My dad wasn't around a whole lot when I was young. As a kid, it was just the way things were. Dad would wake us up for school as he headed out the door; and was usually home for dinnertime. As I got older, it was less noticeable...and if he wasn't home in the evenings, he either got hung up on a service call or because there was a fire or ambulance run he had to go on. And even if the service calls were annoying, the other was okay, because he was helping people.
That was always a source of pride for me. Not only was my dad a fireman, he was an EMT, too. Yeah, he was a mechanic -- and a damn good one, judging by the customers that followed him the few times he changed companies -- and he would eventually let his EMT certification slip for reasons that were his own, but there's still a set of bunker gear in the back of his truck, in case his pager goes off.

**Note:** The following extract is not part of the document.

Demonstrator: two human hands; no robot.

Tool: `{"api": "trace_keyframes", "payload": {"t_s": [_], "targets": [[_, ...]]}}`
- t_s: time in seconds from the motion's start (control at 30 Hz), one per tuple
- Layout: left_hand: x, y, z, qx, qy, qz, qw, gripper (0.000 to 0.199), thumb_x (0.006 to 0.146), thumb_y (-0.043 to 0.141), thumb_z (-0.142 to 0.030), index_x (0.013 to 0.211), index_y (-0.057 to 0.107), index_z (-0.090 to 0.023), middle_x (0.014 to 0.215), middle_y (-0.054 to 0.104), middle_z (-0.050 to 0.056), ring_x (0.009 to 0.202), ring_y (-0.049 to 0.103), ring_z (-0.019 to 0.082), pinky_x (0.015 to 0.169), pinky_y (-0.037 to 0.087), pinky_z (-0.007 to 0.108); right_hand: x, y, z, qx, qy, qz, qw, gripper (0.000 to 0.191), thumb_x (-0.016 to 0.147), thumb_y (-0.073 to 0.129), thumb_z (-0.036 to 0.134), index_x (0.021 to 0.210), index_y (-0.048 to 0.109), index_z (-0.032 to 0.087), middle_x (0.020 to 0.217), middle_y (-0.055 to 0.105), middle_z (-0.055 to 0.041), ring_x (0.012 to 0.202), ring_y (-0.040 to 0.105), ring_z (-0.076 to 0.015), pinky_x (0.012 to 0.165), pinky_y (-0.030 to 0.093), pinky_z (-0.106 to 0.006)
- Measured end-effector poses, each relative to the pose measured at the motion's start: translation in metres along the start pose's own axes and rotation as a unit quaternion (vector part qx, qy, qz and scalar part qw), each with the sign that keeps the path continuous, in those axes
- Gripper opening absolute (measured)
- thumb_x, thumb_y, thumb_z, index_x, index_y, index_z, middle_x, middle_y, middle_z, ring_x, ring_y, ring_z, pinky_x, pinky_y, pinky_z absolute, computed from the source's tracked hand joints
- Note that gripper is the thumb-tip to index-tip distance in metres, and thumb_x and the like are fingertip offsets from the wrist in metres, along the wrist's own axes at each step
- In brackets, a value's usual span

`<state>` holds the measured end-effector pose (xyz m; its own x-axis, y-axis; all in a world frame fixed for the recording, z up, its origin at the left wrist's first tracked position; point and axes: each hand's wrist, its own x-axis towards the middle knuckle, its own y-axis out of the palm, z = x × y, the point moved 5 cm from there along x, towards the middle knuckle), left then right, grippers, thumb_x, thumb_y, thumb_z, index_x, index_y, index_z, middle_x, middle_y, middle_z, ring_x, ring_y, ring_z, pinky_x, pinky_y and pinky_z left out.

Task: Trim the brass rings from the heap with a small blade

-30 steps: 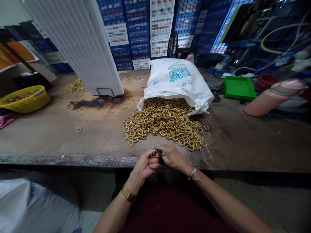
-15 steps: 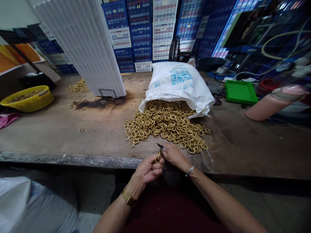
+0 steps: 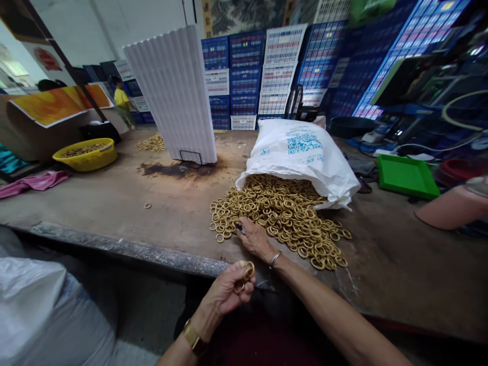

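Observation:
My left hand (image 3: pixel 231 287) is closed on brass-coloured rings (image 3: pixel 249 271), just off the table's front edge. One ring stands up between thumb and fingertips; another shows lower, against the curled fingers. In my right hand (image 3: pixel 256 240) is a small knife (image 3: pixel 241 228), its dark blade pointing left and most of its handle hidden by the fingers. That hand is over the near left part of a heap of rings (image 3: pixel 282 203). Whether its fingertips also touch a ring, I cannot tell. The heap spills from the mouth of a white sack (image 3: pixel 301 152) lying on the table.
A single ring (image 3: pixel 148 206) lies apart on the table (image 3: pixel 114 213). Farther left are a yellow basin (image 3: pixel 86 161) of rings, a pink cloth (image 3: pixel 41 184) and a white corrugated panel (image 3: pixel 175 96). On the right are a green tray (image 3: pixel 407 175) and a pink cylinder (image 3: pixel 453 207). Stacked crates stand behind.
My right hand has moved forward and left with the knife, away from my left hand to the heap. My left hand keeps its rings. The camera view has tilted up and shifted left.

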<state>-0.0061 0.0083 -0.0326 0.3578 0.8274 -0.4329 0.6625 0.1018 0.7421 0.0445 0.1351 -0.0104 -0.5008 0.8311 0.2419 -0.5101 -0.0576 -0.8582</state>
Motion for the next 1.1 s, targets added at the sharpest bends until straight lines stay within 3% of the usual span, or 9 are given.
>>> {"api": "trace_keyframes", "payload": {"t_s": [0.27,0.47,0.63,0.73,0.87,1.1], "targets": [[0.003,-0.002,-0.008,0.029,0.054,0.045,0.997,0.015,0.074,0.058,-0.022,0.077,0.045,-0.017,0.062,0.052,-0.001,0.04,0.043,0.005,0.035,0.03,0.015,-0.003,-0.007,-0.008,-0.039,0.03,0.024,0.999,0.015,0.079,0.043,0.02,0.088,0.055,0.02,0.081,0.063,-0.0034,0.069,0.057,-0.0138,0.058,0.031,-0.022],[0.01,0.004,-0.016,-0.004,0.052,0.04,0.998,0.015,0.075,0.055,-0.02,0.089,0.05,-0.017,0.069,0.056,0.002,0.051,0.052,0.009,0.037,0.033,0.015,-0.028,-0.021,-0.04,0.098,0.079,0.009,0.992,0.014,0.079,0.041,0.025,0.079,0.055,0.019,0.062,0.055,0.0013,0.055,0.047,-0.0102,0.053,0.032,-0.02],[0.021,0.009,-0.017,-0.059,0.001,0.042,0.997,0.022,0.074,0.055,-0.033,0.082,0.054,-0.013,0.07,0.057,0.005,0.06,0.056,0.014,0.042,0.038,0.019,-0.05,-0.03,-0.063,0.311,0.201,-0.006,0.929,0.014,0.073,0.046,0.032,0.074,0.049,0.018,0.057,0.053,0.0036,0.042,0.036,-0.0065,0.042,0.03,-0.018],[0.029,0.01,-0.014,-0.082,0.011,-0.011,0.997,0.027,0.07,0.061,-0.037,0.066,0.049,-0.013,0.058,0.051,0.0,0.052,0.052,0.01,0.04,0.034,0.016,-0.063,-0.033,-0.061,0.394,0.238,0.004,0.888,0.022,0.073,0.048,0.039,0.077,0.047,0.018,0.059,0.057,0.0021,0.036,0.033,-0.0047,0.036,0.026,-0.017],[0.036,0.013,-0.01,-0.015,0.061,-0.071,0.996,0.03,0.064,0.068,-0.033,0.065,0.043,-0.016,0.052,0.045,-0.006,0.04,0.041,0.004,0.036,0.025,0.013,-0.075,-0.037,-0.051,0.414,0.232,0.021,0.88,0.024,0.073,0.05,0.041,0.077,0.048,0.018,0.055,0.054,0.0035,0.035,0.033,-0.0042,0.035,0.025,-0.017],[0.039,0.026,-0.012,0.147,0.133,-0.083,0.977,0.033,0.067,0.062,-0.043,0.084,0.048,-0.019,0.052,0.045,-0.008,0.034,0.034,0.002,0.032,0.019,0.013,-0.082,-0.042,-0.037,0.398,0.203,0.032,0.894,0.023,0.071,0.052,0.04,0.072,0.053,0.017,0.052,0.05,0.0046,0.041,0.038,-0.0055,0.04,0.031,-0.017]]}}
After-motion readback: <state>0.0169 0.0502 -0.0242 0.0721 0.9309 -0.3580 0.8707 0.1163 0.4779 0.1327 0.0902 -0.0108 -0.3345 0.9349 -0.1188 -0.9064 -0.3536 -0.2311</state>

A lot of who I am, I owe to my father. Not just the opportunities his hard work afforded me, and not just the things he tried to teach me.There are mannerisms that I've picked up over the years, from giving long-winded explanations to never answering an obvious question without trying to get the person to work it out for themselves. Dropping his voice when he was frustrated instead of raising it. Trying to find the causes for a problem instead of treating the symptoms.
And then there are the things I picked up from watching how he acted. The times he would give people second chances, and the reasons when he wouldn't. The way he never seemed to get angry -- upset and frustrated, yes; but very rarely angry -- unless someone was going to hurt another person. The importance of keeping promises, even implicit ones.

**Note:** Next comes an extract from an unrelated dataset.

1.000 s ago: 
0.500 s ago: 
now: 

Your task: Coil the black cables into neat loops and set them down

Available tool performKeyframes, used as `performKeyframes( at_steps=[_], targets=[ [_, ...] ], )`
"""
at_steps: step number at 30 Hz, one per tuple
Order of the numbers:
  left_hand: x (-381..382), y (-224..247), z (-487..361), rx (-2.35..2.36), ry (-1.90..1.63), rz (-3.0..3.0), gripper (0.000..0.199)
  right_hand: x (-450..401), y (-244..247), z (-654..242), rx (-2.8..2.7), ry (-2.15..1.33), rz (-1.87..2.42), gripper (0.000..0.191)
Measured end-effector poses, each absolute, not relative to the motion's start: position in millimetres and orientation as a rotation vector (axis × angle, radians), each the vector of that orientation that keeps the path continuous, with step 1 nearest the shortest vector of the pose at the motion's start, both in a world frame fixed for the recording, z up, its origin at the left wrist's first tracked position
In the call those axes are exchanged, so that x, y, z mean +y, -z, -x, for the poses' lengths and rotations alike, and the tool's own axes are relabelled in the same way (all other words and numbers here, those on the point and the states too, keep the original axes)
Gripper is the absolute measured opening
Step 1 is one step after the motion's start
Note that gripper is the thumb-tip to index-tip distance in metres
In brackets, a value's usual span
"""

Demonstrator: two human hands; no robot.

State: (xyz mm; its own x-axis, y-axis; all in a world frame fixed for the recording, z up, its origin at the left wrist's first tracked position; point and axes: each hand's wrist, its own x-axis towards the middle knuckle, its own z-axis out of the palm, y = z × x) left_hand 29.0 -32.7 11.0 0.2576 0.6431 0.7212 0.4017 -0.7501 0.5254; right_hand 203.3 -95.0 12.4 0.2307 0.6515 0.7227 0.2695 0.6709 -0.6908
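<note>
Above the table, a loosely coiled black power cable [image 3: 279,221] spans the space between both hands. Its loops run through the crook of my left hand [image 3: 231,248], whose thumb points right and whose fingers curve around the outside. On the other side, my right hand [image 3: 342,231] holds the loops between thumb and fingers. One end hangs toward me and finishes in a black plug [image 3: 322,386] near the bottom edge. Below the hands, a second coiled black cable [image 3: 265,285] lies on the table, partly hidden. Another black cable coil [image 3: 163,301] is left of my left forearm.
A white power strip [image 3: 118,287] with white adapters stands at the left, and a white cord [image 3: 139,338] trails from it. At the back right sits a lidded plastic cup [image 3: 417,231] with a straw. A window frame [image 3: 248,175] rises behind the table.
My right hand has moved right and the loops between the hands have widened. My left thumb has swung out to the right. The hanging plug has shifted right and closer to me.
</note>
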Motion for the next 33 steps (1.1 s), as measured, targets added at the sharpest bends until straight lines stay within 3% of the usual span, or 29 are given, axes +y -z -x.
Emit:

I think that last one is something that gets me in trouble some days; or at least keeps my mouth shut. So, if you really want to know...
Prayer in Schools
I'm all for prayer in schools. But I'm also dead set against the faculty and staff deciding which god (or, if you rather, which version of God) to pray to. And while that's a good part of my reasoning behind it (would you be for prayer in school if you knew that on Wednesdays, your kid would be praying to Hermes at the start of the Public Speaking class?), it really comes down to the basic "give you the answer" vs. "give you the tools to figure it out" debate. That said, as long as there's a belief that it will give them some sort of edge, there will always be prayer in school. Private prayer, between the child and their god; as it should be.
Pledge of Allegiance
When all is said and done; two of the few things it is truly fair to judge someone by are the promises they've made, and the promises they've kept.
Without even getting into the history of the flag salute, or the McCarthy-era changes to it; the Pledge of Allegiance always bothered me growing up. It never felt patriotic, just vaguely disturbing; and that was before we learned what the words actually meant. Why "pledge", and not "give my", "swear", or just plain "promise"? And why "allegiance"? Why swear to the flag first, instead of the nation; and why to the nation instead of the people, or even the ideals? These questions bothered me. And maybe I thought about it too hard; maybe I should have just stood and said the words like everybody else. But the thought of doing that bothered me to; that was making a promise that I didn't really mean. Not that I wouldn't keep it, but without really understanding what you were saying -- and really, what K-4th grader really understands what allegiance is? -- it's just rote memorization. Which is good for multiplication tables, not so much for ideology.
It's the kind of thing that makes me cringe/laugh when I hear the phrase "liberal indoctrination" used in relation to schools; in a "pot, meet kettle" sort of way.
I guess my point is that it's not about trying not to offend other people. But it's not about going out of your way to try to offend them, either. A little consideration is all that you really need, the realization that not everyone thinks or believes the same things that you do.